Work instructions
The listing below holds a line with "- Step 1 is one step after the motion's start" and a line with "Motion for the". Reproduce those two lines exactly, plus everything between them.

Provided data below:

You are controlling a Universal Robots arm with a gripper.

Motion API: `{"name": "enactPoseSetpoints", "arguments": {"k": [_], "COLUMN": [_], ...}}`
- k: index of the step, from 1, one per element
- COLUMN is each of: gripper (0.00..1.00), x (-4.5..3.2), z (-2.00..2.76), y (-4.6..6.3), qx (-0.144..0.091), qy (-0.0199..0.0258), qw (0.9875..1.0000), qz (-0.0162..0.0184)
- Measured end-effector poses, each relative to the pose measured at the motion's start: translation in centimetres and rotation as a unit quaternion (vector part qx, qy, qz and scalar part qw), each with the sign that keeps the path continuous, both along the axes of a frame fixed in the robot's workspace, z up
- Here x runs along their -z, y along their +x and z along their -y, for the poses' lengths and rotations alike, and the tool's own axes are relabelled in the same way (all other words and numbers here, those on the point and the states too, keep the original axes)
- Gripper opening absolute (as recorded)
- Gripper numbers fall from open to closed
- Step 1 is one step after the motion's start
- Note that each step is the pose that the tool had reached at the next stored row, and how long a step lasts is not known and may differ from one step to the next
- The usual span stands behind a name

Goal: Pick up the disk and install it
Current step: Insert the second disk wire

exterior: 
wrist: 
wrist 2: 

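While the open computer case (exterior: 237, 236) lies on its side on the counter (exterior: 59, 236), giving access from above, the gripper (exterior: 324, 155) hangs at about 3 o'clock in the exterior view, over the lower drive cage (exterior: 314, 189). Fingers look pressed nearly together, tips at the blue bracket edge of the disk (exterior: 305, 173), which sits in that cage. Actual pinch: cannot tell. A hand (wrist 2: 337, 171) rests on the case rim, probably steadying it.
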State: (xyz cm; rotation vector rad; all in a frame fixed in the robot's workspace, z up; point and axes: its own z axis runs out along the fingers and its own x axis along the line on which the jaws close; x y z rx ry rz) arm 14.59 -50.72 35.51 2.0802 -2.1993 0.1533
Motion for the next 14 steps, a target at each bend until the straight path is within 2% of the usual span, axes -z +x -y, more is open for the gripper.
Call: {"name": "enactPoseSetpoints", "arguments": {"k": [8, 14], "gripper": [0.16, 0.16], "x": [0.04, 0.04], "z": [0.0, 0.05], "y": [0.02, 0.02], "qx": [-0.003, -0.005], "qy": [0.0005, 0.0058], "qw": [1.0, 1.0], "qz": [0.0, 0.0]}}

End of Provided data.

The completed task
- Step 1 is one step after the motion's start
- Note that each step is the pose that the tool had reached at the next stored row, and how long a step lasts is not known and may differ from one step to the next
- The usual span stands behind a name

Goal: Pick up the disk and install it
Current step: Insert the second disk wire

exterior: 
wrist: 
wrist 2: 

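While the open computer case (exterior: 237, 236) lies on its side on the counter (exterior: 59, 236), giving access from above, the gripper (exterior: 324, 155) hangs at about 3 o'clock in the exterior view, over the lower drive cage (exterior: 314, 189). Fingers look pressed nearly together, tips at the blue bracket edge of the disk (exterior: 305, 173), which sits in that cage. Actual pinch: cannot tell. A hand (wrist 2: 337, 171) rests on the case rim, probably steadying it.
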State: (xyz cm; rotation vector rad; all in a frame fixed in the robot's workspace, z up; point and axes: its own z axis runs out along the fingers and its own x axis along the line on which the jaws close; x y z rx ry rz) arm 14.59 -50.72 35.51 2.0802 -2.1993 0.1533
Motion for the next 14 steps, a target at each bend until the straight path is within 2% of the usual span, axes -z +x -y, more is open for the gripper.

This completes the exercise.